The girl sat with him often, and they talked of other things than shipwreck. She was beautiful—there was no question about it. The glow of returning strength made her more lovely. James found himself wondering at her. She had been the only human being so far that would condescend to speak to him without contempt. He was lonely, very lonely, and the girl seemed to feel he needed some one to cheer him up. She did not realize his weakness. He was very strong to her; a strong man who had suffered from an accident, due, perhaps, to his carelessness, but not to criminal negligence. But he knew, he knew, and could not tell.

The days passed, and the terror of the thing he had in his mind began to fade slightly. He knew he must die. The sailor, his shipmate who had been picked up with him, had told every one in the schooner that he, James, was on watch and was responsible for a terrible disaster, the death of a great number of persons. James saw it in their looks. He knew he would never get a ship again, never hold a place among white men. Yes, he must die.

It gave him a sort of grim satisfaction to feel that he was just to live a certain length of time, that he would cut that short at the last moment. He wondered how a prisoner felt when the sentence of death was pronounced upon him. He had pronounced it upon himself. It was a genuine relief, for the vision of those terror-stricken, drowning passengers was always with him night and day, except when he was in a dreamless sleep. That sleep seemed to be portentous of what he would face.

The days turned to weeks and the weeks to months. The voyage was long and the winds light. They were ninety days to the latitude of the Falklands when they struck a furious "williwaw" from the hills of Patagonia. The schooner was in a bad fix. She was lightly manned; and, in spite of the addition of James and the seaman from the wreck, she held her canvas too long.
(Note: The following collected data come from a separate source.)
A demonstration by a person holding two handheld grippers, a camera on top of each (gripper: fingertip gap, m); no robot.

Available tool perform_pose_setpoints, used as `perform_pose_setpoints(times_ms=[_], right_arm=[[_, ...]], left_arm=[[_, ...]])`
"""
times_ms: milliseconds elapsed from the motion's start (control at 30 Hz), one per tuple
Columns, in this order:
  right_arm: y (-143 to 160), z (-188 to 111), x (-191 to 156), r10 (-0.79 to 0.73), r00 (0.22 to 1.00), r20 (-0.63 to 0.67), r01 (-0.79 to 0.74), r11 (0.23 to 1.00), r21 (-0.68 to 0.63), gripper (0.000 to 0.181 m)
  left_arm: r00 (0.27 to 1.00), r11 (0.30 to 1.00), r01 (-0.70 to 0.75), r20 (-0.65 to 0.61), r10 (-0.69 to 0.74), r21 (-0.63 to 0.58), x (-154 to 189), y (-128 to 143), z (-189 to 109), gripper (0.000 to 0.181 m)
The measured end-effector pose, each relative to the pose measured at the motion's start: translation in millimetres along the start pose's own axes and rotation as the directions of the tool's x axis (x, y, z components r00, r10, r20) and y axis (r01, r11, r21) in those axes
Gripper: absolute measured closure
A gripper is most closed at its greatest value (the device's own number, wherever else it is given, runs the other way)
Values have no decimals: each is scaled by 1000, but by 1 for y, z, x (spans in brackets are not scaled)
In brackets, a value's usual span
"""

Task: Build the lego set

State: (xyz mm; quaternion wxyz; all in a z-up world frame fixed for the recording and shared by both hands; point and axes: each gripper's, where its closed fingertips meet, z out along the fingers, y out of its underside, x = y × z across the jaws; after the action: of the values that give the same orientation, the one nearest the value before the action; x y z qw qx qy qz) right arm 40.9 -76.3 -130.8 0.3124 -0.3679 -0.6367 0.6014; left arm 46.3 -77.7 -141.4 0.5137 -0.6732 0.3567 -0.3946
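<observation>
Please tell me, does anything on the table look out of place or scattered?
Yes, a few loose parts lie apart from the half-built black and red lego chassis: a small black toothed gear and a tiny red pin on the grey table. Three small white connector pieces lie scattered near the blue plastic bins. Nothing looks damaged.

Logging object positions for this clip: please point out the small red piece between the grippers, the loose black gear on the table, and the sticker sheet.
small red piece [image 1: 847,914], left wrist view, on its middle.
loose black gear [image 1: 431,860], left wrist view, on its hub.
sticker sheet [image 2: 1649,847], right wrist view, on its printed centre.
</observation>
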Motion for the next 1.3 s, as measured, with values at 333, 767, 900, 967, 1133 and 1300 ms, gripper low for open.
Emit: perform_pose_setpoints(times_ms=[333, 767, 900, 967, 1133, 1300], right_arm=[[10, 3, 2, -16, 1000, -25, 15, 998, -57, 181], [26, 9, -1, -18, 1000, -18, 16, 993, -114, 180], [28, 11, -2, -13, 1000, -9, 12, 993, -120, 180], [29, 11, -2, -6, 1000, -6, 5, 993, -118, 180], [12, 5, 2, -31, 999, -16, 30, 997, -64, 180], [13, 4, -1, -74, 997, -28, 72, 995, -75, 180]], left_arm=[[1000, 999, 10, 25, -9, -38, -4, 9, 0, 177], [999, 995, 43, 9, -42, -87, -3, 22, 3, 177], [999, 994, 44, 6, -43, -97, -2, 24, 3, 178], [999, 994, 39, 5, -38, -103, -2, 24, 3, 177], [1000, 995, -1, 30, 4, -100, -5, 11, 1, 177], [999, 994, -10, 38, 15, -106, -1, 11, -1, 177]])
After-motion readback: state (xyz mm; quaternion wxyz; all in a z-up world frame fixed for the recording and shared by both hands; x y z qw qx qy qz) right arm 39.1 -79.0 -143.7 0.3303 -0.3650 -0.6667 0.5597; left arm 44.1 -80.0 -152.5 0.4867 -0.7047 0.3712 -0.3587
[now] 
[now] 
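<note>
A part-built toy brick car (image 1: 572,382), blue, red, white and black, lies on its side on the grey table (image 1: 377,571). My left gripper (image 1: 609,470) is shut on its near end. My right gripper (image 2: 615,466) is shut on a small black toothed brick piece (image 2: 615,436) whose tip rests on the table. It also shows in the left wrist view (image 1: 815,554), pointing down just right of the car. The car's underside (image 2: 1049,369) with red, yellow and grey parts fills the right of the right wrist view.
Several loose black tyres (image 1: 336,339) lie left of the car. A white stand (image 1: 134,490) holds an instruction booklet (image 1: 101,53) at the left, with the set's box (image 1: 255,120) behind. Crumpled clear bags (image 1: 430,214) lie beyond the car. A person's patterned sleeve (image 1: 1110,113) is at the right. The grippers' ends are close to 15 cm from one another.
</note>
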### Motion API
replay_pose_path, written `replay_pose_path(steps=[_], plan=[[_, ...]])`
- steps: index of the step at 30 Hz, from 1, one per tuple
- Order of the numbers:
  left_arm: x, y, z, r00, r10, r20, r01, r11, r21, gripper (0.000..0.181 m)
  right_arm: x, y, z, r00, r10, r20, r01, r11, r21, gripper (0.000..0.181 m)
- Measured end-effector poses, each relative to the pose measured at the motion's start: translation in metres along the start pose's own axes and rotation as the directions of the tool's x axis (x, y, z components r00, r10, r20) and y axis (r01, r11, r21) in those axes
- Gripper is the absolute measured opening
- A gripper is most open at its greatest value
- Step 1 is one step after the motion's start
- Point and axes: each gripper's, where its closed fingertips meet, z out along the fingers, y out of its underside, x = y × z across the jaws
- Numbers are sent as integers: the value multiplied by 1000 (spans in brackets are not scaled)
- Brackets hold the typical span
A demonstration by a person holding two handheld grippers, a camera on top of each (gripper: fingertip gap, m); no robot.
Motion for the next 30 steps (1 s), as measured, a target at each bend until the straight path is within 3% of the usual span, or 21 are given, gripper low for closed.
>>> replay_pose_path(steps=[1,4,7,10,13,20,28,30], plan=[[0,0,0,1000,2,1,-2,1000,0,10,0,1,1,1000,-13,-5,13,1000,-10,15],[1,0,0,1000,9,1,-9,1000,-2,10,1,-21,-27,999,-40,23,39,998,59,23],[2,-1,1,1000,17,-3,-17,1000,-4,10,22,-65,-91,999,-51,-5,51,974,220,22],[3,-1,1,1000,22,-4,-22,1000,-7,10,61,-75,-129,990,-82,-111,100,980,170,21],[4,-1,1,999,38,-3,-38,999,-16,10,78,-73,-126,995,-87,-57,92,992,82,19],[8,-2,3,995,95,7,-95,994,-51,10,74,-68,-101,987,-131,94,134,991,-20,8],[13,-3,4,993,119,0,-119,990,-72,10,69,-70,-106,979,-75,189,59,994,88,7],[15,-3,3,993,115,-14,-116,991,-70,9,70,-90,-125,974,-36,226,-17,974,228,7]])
The struggle was short but terrific. The fore-topsail blew away and saved the mast; but the main held, and the topmast buckled and finally went by the board. The headsails had been lowered, but they blew out from the gaskets, and the jibboom snapped short off under the tremendous threshing of flying canvas. The maintopmast, hanging by the backstays, fell across the triatic stay, and the steel of the backstays cut into the spring until it finally parted under the jerks, and the mizzen was left to stand alone. It went by the board, and the great mast, snapping short at the partners, went over the side, and smashed and banged there at each heave of the ship.

There was desperate work to do to save the vessel. Her master did wonders and showed his skill; but the most dangerous and deadly task of going to leeward to cut adrift the lanyards was left to James. No one else would go.

James was a powerful man, and had won his way to an officer's berth by endeavor, not by nepotism. His hope was that he might be killed in the struggle. He dared anything, tried to do the impossible—and did it. How he succeeded in clearing away the wreck of that mast remains a mystery to those who watched him. He was almost dead when dragged back and the schooner floated clear.

The girl had seen the whole affair from the glass of the companionway. She had held her breath, almost fainted again and again at the sight of James in that fight for life. To her it was simply grand, tremendous—she had never been touched by a man's heroism before.

When it was all over and the schooner, dismantled and storm-driven, lay riding down the giant seas that swept around the Horn in the Pacific Antarctic Drift, she watched over and attended the officer as he lay in his bunk with a broken arm, a cut across the head, and the toes of one foot gone. She knew that there was something behind the will to do as James had done. But she could not fathom it, could not tell why he was unresponsive. He lay silent mostly, and seldom looked at her. Yet he was sane in his conversation, not delirious in any way. It worried her. It caused that peculiar thing that is in every woman to make the man she admires responsive. And the more she showed her feelings, the less he seemed to care. It ended the way it usually does under such conditions. She fairly worshiped him.

After that storm the weather grew very calm. The dark ocean seemed to be at rest for a spell. The schooner was now to the south'ard of the Falklands, and the captain decided that he would not venture around the Horn in the desperate condition he was in. Stanley Harbor was under his lee, and he bore away for it. Then, with the perversity of the southern zone, the wind hauled to the eastward and blew steadily for a week; blew right in their faces.